§ Exercise instructions: Copy out each line of the data that holds the word "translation".

§ Listed records:
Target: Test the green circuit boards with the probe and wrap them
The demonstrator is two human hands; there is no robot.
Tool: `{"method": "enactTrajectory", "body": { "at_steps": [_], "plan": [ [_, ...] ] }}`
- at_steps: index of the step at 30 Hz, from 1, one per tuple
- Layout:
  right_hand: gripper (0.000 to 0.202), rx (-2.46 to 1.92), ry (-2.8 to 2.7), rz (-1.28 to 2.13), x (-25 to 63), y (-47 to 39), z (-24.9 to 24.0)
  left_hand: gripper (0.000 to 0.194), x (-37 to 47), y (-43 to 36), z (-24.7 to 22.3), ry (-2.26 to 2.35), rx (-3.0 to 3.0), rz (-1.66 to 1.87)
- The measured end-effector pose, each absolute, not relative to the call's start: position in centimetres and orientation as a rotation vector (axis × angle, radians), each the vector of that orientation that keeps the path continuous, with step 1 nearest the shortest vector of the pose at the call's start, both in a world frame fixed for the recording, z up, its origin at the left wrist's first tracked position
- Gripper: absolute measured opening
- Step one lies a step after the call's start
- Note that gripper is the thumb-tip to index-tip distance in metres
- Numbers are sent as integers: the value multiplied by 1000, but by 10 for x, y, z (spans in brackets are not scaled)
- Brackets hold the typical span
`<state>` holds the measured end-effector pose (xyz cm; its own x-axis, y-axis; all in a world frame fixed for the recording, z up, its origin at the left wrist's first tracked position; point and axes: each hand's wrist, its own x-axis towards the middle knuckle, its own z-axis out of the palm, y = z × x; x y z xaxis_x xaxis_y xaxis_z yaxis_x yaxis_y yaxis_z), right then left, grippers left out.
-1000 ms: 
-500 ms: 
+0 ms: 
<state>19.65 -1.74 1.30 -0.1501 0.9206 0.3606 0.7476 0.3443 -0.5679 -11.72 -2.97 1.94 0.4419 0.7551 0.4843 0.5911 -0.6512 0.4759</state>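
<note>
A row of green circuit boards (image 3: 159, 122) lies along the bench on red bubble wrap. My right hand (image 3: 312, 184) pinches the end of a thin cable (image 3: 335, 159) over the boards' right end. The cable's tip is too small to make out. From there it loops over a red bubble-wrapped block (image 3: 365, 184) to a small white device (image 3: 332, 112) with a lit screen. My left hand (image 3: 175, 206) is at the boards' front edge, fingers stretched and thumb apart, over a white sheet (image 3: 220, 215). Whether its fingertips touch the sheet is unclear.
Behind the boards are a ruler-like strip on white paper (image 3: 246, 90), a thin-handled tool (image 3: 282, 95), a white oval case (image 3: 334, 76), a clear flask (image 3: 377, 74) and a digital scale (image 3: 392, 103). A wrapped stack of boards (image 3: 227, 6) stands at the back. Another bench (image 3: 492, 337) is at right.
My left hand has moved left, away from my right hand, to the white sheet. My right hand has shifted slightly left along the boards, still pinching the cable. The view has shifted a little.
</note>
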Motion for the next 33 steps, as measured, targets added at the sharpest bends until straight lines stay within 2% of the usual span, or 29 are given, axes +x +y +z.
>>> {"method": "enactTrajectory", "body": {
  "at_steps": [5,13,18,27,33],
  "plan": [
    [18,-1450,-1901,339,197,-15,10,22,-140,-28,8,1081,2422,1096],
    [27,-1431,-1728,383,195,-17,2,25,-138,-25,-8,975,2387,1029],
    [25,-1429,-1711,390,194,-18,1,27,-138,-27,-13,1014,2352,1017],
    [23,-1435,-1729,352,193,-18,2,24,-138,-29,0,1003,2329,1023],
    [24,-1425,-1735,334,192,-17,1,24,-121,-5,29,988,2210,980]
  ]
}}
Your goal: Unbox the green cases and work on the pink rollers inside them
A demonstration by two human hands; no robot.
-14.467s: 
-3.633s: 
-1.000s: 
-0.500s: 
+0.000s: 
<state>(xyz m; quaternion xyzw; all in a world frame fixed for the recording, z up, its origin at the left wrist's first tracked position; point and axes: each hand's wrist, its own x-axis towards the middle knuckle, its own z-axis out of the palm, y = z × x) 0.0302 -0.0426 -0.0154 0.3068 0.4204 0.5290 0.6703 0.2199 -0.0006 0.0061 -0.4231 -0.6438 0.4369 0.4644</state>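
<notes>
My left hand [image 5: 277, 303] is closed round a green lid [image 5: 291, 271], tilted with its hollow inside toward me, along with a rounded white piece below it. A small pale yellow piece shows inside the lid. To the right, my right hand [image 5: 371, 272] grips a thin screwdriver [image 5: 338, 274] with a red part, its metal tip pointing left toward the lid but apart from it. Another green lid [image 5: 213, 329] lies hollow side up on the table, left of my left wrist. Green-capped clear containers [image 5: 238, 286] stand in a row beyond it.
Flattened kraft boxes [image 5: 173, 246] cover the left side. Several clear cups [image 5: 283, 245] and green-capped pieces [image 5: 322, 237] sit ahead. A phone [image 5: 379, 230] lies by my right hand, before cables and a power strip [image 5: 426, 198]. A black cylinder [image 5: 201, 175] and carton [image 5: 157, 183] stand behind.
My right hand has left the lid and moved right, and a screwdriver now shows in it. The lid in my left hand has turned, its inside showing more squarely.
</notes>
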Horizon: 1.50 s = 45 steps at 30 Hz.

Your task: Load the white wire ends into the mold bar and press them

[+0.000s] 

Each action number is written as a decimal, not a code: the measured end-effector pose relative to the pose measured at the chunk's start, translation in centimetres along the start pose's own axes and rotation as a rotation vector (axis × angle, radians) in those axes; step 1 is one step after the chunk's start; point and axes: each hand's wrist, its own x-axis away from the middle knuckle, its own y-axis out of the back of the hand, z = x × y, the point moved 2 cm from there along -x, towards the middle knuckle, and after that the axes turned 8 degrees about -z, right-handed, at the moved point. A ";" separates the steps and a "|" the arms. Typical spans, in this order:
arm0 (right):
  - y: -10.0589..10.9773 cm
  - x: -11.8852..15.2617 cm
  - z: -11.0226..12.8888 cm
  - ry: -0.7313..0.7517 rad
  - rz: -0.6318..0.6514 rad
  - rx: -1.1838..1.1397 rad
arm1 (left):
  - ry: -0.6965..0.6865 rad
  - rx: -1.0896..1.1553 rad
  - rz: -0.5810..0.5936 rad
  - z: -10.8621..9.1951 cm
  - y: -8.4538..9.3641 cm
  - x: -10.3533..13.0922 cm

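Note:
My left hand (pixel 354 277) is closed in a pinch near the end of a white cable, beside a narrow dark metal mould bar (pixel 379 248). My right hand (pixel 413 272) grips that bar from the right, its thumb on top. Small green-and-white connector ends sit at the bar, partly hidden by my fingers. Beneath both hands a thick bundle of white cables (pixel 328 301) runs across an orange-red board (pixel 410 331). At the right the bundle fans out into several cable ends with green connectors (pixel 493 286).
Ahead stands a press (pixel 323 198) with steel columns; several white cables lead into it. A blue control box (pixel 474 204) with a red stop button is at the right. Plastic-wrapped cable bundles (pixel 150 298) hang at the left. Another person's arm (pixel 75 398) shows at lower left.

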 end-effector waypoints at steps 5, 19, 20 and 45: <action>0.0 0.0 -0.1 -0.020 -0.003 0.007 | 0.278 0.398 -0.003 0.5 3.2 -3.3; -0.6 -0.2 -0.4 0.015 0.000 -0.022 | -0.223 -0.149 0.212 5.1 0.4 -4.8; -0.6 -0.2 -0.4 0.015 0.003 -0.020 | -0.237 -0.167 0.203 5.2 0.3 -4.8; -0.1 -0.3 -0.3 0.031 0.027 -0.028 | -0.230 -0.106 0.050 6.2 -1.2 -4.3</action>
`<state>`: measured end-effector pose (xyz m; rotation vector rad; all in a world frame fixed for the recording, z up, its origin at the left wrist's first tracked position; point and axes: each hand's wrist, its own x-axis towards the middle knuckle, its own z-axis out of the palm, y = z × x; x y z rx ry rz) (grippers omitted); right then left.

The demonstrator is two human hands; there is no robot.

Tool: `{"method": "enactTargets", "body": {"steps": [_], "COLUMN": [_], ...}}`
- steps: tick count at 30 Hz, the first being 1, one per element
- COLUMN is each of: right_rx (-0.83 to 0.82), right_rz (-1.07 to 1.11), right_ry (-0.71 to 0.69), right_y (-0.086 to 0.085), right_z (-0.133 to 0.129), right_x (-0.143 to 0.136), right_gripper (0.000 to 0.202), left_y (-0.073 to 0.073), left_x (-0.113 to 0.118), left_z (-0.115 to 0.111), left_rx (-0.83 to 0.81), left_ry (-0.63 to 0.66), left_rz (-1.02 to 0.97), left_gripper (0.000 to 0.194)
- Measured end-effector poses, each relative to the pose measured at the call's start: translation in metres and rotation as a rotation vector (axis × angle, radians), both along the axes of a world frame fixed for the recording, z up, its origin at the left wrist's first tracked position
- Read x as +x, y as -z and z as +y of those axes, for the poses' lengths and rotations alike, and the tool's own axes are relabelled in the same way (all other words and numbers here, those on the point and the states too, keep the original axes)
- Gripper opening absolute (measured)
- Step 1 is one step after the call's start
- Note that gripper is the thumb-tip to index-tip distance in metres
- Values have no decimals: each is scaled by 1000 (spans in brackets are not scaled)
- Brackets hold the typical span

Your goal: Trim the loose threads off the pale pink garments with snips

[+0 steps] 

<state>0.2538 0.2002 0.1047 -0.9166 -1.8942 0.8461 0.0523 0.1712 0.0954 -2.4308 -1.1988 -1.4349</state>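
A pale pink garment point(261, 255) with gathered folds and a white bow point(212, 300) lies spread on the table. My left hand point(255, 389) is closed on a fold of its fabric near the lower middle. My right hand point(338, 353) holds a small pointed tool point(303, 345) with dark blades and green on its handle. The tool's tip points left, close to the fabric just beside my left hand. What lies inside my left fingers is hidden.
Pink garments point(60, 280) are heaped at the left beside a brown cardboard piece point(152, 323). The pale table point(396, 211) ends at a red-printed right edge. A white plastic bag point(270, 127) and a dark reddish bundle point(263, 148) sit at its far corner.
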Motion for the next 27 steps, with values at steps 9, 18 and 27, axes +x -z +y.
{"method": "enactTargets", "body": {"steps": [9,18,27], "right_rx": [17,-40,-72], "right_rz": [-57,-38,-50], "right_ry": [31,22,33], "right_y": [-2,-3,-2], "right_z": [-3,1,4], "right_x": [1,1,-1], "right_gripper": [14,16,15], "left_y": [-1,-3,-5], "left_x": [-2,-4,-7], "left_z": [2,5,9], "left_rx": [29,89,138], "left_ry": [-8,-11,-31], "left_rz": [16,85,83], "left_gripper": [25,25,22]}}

§ Task solution:
Each action number is written as a decimal, not a code: the measured end-effector pose relative to the pose measured at the chunk's start, translation in centimetres along the start pose's own axes and rotation as a rotation vector (axis × angle, radians) in those axes; step 1 is one step after the chunk's start; point and axes: each hand's wrist, its own x-axis away from the middle knuckle, its own y-axis out of the back of the hand, z = x × y, the point moved 2 cm from there along -x, towards the middle knuckle, and after that the axes turned 8 degrees about -z, right-handed, at the moved point. A ";" separates the steps and a "|" the arms. Typical spans, in this order:
- Measured end-effector poses, each relative to the pose measured at the call's start: translation in metres and rotation as a rotation vector (axis × angle, radians), both along the axes of a world frame fixed for the recording, z up, its origin at the left wrist's first tracked position

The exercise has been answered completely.